Multi-Factor Priority Plugin
The multi-factor priority plugin is a jobtap plugin that generates an integer job priority for incoming jobs in a Flux system instance. It uses a number of factors to calculate a priority and, in the future, can add more factors. Each factor \(F\) has an associated integer weight \(W\) that determines its importance in the overall priority calculation. The current factors present in the multi-factor priority plugin are:
- fair-share
The ratio between the amount of resources allocated vs. resources consumed. See the Glossary definition for a more detailed explanation of how fair-share is utilized within flux-accounting.
- queue
A configurable factor assigned to a queue.
- urgency
A user-controlled factor to prioritize their own jobs.
Thus the priority \(P\) is calculated as follows:
\(P = (F_{fairshare} \times W_{fairshare}) + (F_{queue} \times W_{queue}) + (F_{urgency} - 16)\)
Each of these factors can be configured with a custom weight to increase their relevance to the final calculation of a job's integer priority. By default, fair-share has a weight of 100000 and the queue the job is submitted in has a weight of 10000. These can be modified to change how a job's priority is calculated. For example, if you wanted the queue to be more of a factor than fair-share, you can adjust each factor's weight accordingly:
[accounting.factor-weights]
fairshare = 1000
queue = 100000
In addition to generating an integer priority for submitted jobs in a Flux system instance, the multi-factor priority plugin also enforces per-association job limits to regulate use of the system. The two per-association limits enforced by this plugin are:
max_active_jobs: a limit on how many active jobs an association can have at any given time. Jobs submitted after this limit has been hit will be rejected with a message saying that the association has hit their active jobs limit.
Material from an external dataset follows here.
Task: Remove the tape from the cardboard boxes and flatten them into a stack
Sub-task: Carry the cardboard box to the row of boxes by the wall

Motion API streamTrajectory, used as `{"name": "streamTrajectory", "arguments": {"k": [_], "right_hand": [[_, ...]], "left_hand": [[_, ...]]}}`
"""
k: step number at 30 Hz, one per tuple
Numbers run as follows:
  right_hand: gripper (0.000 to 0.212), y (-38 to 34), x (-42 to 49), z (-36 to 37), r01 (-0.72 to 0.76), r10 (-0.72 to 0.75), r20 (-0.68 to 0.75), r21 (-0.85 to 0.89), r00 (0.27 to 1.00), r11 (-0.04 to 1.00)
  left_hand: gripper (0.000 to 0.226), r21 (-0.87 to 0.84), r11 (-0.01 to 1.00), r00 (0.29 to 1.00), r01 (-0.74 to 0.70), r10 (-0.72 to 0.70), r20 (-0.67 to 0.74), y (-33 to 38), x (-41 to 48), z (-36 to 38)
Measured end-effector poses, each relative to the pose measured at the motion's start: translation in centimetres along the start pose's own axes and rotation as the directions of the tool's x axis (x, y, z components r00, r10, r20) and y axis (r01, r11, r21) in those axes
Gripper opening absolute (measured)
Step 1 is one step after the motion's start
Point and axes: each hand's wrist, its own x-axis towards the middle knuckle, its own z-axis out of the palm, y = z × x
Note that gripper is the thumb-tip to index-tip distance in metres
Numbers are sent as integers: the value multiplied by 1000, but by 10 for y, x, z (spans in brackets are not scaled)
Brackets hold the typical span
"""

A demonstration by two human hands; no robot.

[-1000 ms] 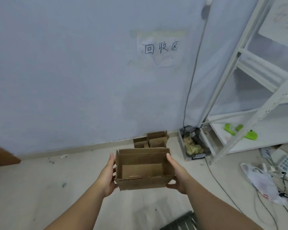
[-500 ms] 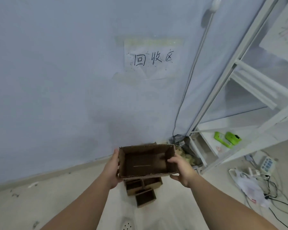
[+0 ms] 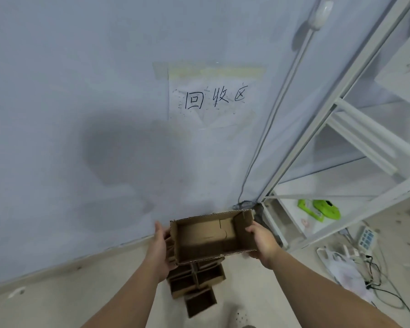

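Observation:
I hold an open brown cardboard box (image 3: 208,235) in the air with its opening toward me. My left hand (image 3: 160,252) grips its left end and my right hand (image 3: 263,242) grips its right end, the thumb over the rim. Below it on the floor stand several smaller open cardboard boxes (image 3: 197,282), close together and partly hidden by the held box. No tape is visible on the held box.
A pale wall carries a paper sign (image 3: 213,98). A white metal shelf rack (image 3: 341,147) stands at the right with green items (image 3: 320,209) on its bottom shelf. A power strip (image 3: 366,237), cables and a plastic bag (image 3: 346,271) lie on the floor at right.
I have stepped closer to the wall; the floor boxes now sit right under the held box. The held box has tipped more, showing its inside.

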Motion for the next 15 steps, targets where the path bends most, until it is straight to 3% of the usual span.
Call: {"name": "streamTrajectory", "arguments": {"k": [3,7,10,15], "right_hand": [[32,-15,22,-1,3,0,20,-157,1000,988],[28,-35,60,-11,44,-13,68,-464,998,885],[29,-45,99,-24,84,-32,105,-543,994,835],[33,-32,162,-54,141,7,232,-616,973,775]], "left_hand": [[53,23,1000,1000,-17,17,-10,0,3,8],[65,24,999,998,-46,48,-50,-12,11,25],[71,-10,998,989,-68,66,-129,-26,20,49],[63,-77,996,958,-41,17,-285,-78,44,123]]}}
max_running_jobs: a limit on how many running jobs an association can have at any given time. Jobs submitted after this limit has been hit will be held by adding a
max-running-jobs-user-limit
dependency until one of the association's currently running jobs finishes running.
Both "types" of jobs, running and active, are based on Flux's definitions of job states. Active jobs can be in any state but INACTIVE. Running jobs are jobs in either RUN or CLEANUP states.
Glossary
- association
A 2-tuple combination of a username and bank name.
- bank
An account that contains associations.
- fair-share
A metric used to ensure equitable resource allocation among associations within a shared system. It represents the ratio between the amount of resources an association is allocated versus the amount actually consumed. The fair-share value influences an association's priority when submitting jobs to the system, adjusting dynamically to reflect current usage compared to allocated quotas. High consumption relative to allocation can decrease an association's fair-share value, reducing their priority for future resource allocation, thereby promoting balanced usage across all associations to maintain system fairness and efficiency.
Note
The design of flux-accounting was driven by LLNL site requirements. Years ago, the design of Slurm accounting and its multi-factor priority plugin were driven by similar LLNL site requirements. We chose to reuse terminology and concepts from Slurm to facilitate a smooth transition to Flux. The flux-accounting code base is all completely new, however.